The pattern carries over into our relationship with God. The more trusting in God’s presence, the more we’re able to put ourselves into God’s hands. It’s been said that the entire Christian message can be summed up, “God, in Jesus Christ, loves us immeasurably.” Grasping this, a believer trusts that God’s loving care will be constant both in this life and indeed beyond it.
Both Testaments attest to this. There are the seven Maccabean brothers whose bravery in the face of their torturers is founded on their unassailable conviction that “The King of the world will raise us up to live again forever.” (2 Maccabees, 7:9).) Paul in 2nd Thessalonians (2:17) prays that “the Lord Jesus Christ himself and God our Father, who has loved us, give you everlasting encouragement and good hope.” Then there’s Jesus Himself as he takes on the resurrection-denying Sadducees, “We will rise,” he argues, “because we’re God’s own beloved children.” (Lk 20:36)
In the face of skepticism and indeed denial about eternal life, this claim that in God we live beyond death is under pressure. It’s worth the time to step back and take a firmer hold on our assertion that Christ has died, Christ is risen — and when we die, we rise again with Christ.
There are those who would dismiss this as wish-fulfillment — it’s true only because we desire it to be true. Others admit the possibility but only on philosophical grounds; i.e, something undying in the human soul keeps reasserting itself and that intuition just might be right.

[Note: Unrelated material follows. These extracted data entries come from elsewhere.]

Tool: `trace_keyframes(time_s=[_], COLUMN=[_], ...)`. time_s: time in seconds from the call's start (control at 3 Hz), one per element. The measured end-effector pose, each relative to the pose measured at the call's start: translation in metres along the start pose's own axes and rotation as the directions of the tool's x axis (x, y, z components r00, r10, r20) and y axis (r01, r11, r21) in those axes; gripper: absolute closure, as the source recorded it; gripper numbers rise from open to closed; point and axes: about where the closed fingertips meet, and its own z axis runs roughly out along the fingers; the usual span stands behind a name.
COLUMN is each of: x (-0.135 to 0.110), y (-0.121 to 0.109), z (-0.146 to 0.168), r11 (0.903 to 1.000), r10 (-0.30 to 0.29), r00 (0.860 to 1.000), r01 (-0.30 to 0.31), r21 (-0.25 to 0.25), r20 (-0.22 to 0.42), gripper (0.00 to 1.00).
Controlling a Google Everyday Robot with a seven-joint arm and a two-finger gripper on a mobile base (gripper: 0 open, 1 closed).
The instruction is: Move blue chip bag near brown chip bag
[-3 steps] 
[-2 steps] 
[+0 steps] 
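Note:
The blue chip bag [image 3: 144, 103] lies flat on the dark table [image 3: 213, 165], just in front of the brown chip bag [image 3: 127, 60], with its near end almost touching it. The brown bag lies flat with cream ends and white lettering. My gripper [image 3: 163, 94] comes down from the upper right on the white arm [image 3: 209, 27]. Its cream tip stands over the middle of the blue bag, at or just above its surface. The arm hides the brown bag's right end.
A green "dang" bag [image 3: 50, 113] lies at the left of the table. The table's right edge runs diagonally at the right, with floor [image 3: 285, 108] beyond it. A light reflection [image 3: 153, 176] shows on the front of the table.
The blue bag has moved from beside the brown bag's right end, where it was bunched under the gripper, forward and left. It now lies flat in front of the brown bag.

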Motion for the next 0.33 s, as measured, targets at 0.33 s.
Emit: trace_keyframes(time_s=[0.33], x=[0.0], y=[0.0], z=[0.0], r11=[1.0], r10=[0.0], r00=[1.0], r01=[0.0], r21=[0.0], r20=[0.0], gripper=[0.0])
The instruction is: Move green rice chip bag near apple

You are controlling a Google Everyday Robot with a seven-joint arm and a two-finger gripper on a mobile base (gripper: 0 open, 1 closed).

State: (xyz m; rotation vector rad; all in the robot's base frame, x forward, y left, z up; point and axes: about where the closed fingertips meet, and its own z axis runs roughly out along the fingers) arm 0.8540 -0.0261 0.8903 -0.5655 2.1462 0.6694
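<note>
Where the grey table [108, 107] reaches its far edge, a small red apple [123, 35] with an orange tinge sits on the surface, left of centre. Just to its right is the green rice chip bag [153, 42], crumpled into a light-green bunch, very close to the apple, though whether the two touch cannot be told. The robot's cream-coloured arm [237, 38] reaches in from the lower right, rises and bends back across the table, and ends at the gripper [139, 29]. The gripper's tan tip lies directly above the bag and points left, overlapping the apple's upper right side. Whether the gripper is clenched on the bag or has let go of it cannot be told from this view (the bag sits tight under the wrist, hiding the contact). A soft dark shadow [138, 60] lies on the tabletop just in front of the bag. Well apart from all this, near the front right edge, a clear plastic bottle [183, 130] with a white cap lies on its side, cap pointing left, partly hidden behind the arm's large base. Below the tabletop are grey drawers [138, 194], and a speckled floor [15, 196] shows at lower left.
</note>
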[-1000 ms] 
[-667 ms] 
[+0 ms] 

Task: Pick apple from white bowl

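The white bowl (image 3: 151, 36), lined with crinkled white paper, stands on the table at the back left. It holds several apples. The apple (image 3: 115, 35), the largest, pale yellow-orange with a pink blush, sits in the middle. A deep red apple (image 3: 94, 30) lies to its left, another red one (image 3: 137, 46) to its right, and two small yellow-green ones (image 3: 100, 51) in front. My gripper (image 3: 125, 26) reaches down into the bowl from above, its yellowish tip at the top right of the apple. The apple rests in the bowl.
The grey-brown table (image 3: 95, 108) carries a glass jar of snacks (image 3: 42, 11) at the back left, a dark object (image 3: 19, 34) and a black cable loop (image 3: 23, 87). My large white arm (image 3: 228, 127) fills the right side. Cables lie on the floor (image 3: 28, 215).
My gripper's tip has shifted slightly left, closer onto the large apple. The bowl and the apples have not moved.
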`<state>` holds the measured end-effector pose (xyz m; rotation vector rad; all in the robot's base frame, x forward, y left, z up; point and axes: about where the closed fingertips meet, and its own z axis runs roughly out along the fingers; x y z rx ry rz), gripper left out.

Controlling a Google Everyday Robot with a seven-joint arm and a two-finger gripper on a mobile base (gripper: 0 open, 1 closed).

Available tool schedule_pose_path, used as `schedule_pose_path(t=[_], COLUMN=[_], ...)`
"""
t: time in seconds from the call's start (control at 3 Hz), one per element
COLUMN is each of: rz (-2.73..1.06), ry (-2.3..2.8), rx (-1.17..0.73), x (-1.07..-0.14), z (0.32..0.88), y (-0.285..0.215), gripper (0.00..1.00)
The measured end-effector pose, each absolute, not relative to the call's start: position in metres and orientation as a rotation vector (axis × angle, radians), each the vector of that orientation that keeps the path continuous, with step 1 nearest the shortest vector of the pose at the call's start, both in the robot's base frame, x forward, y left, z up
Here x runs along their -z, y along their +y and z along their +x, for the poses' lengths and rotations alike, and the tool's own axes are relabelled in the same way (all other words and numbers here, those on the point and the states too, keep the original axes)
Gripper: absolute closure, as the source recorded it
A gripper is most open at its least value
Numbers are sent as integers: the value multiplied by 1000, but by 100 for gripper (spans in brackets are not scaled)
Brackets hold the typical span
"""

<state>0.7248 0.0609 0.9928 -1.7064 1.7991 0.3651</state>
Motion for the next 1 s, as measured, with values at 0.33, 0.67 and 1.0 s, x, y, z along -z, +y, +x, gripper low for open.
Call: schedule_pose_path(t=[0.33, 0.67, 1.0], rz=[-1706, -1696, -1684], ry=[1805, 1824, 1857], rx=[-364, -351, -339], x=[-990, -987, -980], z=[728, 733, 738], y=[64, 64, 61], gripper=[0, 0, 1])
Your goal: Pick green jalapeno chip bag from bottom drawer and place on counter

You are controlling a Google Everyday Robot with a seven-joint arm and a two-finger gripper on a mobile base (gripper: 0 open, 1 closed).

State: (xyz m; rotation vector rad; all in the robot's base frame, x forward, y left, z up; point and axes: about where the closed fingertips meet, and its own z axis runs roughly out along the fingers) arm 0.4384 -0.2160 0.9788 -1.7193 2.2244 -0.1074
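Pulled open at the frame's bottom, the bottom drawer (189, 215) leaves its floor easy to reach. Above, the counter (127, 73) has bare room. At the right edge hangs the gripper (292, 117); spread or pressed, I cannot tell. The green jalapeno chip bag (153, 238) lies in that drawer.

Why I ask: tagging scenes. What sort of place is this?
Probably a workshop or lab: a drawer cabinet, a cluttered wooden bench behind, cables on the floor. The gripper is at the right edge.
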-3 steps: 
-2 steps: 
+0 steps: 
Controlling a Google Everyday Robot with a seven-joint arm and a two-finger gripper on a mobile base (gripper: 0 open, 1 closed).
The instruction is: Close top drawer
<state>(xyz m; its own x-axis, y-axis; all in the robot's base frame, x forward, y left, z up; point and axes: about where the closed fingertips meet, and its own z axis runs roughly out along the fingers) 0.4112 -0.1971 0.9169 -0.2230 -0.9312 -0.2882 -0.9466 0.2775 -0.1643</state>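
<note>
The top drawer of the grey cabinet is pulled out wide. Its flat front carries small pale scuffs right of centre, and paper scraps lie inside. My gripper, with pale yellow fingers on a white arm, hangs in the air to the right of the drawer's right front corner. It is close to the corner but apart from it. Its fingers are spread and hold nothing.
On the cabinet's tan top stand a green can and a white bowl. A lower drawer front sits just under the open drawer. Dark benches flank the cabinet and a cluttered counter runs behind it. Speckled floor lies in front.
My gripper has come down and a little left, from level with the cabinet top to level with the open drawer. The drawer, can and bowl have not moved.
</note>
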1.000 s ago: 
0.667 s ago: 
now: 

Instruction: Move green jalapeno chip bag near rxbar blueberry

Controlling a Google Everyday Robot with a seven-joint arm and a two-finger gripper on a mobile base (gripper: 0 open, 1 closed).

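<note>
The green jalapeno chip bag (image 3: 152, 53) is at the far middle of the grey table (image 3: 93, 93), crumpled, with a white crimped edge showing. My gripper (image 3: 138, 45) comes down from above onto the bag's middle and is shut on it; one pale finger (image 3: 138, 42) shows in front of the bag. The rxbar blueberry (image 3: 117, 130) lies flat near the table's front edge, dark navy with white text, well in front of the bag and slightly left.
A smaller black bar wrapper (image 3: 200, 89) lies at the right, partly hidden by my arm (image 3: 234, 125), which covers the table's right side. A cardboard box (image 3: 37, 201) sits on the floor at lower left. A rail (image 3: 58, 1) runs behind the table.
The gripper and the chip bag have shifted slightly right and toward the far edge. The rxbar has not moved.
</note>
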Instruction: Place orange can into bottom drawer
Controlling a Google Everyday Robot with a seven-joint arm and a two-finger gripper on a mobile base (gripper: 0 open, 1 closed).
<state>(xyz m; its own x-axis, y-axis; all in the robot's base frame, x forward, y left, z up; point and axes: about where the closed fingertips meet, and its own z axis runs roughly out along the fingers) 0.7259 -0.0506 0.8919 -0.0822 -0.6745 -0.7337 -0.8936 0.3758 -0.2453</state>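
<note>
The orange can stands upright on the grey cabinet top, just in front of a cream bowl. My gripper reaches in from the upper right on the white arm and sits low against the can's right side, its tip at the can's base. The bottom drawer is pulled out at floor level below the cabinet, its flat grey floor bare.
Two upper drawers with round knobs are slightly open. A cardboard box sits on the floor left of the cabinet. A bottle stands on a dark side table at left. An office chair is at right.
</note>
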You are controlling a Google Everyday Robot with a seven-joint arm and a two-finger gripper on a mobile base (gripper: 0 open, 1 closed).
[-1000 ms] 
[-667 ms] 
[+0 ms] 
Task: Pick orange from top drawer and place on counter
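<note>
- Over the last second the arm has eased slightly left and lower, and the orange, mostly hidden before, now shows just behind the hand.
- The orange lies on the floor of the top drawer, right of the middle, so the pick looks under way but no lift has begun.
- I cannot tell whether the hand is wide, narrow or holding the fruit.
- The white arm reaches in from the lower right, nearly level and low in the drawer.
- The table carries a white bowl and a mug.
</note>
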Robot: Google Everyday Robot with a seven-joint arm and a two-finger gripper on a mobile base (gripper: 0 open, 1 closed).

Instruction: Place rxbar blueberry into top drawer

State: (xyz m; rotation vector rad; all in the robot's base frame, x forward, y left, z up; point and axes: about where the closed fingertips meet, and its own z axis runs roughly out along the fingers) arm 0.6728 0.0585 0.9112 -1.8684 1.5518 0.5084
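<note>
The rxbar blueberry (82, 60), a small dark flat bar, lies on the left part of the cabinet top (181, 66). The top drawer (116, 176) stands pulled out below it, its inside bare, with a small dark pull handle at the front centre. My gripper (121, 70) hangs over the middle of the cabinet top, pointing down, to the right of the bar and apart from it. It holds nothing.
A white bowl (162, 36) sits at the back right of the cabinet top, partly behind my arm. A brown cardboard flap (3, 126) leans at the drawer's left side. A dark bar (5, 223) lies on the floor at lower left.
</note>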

Then there are the followers of Jesus Christ who could agree with the theoretical argument but whose reason for hope is moored elsewhere – in the conviction that they are loved, that God has taken each of them as the apple of His eye and will love them into eternity.
Jesus’ counterargument to the Sadducees is built on just this pillar: “My Father looks on us not as outsiders, but as His own children,” as his beloved and cherished family. Paraphrasing, “Just as a parent protects children, my Father will protect you, even beyond death.” Doesn’t Jesus act out this trust at the hour of his dying when he throws himself into the arms of his Father, “Into Your hands I commend my spirit?” He does this from a bed rock conviction about God’s faithful loving, the Father’s undying accompaniment which carries Jesus through death and out its other side to eternal life.
There are various arguments for life after death, but Christians make theirs from experience, their sense of God loving them — especially as played out in the love, life, death, and resurrection of the Lord Jesus. Like those children convinced of their value by the constancy of their parents’ love, disciples strive to deepen their conviction of God’s parental and undying love for them.
“Drill in” is a phrase writers of the Old Testament put before the Hebrew families, “Drill this into your children’s hearts that our God alone is the one God.” The whole of Jesus’ life would have us drill into our core that God does immeasurably love us, not only until the end but beyond into eternity. One of our own, St. Elizabeth Ann Seton, expresses this in her memorable prayer, “…enlarge us with Your grace. Sustain us with Your blessing until through the grace and gate of death, we pass to our joyful resurrection.” (Vol 3a, p.26)
Christ has died, Christ has risen, Christ will come again. And with Him, we believe that so will we.